Le légendaire Jose Aldo, figure emblématique du MMA brésilien et ancien champion poids plume de l'UFC, a récemment exprimé ses préoccupations quant à la nouvelle génération de combattants de son pays. Selon la dépêche brute, Aldo questionne ouvertement la force et la préparation de ces jeunes talents, déclarant que « C'est plus compliqué maintenant » pour le Brésil de produire des athlètes de calibre mondial.
Cette déclaration de l'homme que l'on surnommait "Junior" n'est pas anodine. Aldo, ayant régné au sommet de la discipline pendant des années, connaît mieux que quiconque les exigences du haut niveau. Son parcours, jalonné de défenses de titre et de performances historiques, fait de lui une voix autorisée. Ses propos suggèrent un décalage entre la formation actuelle et celle qui a produit des légendes comme lui, Anderson Silva ou les frères Nogueira. Autrefois, le Brésil était synonyme de jiu-jitsu dominant et de striking dévastateur, créant des "moneyline" quasi-automatiques pour ses champions.

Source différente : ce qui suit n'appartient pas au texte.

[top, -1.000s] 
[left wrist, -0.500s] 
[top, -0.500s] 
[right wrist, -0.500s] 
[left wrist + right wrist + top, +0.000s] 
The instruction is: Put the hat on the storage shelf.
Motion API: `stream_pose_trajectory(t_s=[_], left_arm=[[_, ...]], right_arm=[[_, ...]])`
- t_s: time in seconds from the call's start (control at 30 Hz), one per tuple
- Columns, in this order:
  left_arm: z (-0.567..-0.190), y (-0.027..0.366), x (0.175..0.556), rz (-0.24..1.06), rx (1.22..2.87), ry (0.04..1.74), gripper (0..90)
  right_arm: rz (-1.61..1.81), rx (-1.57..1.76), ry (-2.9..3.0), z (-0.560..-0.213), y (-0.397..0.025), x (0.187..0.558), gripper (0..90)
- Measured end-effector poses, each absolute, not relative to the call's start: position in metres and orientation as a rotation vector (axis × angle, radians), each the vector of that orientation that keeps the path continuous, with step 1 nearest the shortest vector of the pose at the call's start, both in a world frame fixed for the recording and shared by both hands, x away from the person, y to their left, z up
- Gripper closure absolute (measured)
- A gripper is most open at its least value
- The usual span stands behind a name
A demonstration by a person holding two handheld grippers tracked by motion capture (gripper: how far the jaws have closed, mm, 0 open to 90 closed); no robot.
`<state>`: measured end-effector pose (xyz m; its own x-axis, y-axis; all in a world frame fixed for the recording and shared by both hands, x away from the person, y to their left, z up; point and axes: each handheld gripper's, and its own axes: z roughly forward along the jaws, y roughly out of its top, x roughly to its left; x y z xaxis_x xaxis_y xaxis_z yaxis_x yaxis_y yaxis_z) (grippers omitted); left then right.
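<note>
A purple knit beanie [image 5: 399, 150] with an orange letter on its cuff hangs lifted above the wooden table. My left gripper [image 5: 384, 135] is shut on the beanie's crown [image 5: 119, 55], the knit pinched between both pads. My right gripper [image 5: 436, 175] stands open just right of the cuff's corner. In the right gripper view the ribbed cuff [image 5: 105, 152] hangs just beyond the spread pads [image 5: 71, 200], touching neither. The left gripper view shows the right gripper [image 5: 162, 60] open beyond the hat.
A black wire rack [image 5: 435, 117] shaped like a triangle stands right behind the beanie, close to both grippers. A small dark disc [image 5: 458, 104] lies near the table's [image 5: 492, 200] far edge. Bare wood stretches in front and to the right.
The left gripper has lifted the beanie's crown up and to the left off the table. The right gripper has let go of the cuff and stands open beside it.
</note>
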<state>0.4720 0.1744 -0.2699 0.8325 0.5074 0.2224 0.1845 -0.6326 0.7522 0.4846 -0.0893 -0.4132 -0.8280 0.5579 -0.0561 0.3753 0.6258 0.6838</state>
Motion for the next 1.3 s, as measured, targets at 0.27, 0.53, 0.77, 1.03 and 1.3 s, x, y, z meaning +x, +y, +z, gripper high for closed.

Aujourd'hui, alors que le sport évolue vers des athlètes plus polyvalents, la remarque d'Aldo pourrait indiquer un manque d'adaptation ou de développement complet chez les jeunes pousses brésiliennes. Cela pourrait signifier que les combattants de cette nouvelle génération pourraient être plus vulnérables aux "breaks" dans les échanges ou à des lacunes dans leur "ground game", par rapport à leurs prédécesseurs. L'ère des "double-double" (victoire par KO et soumission) est révolue pour la plupart, exigeant une spécialisation sans faille ou une polyvalence d'élite.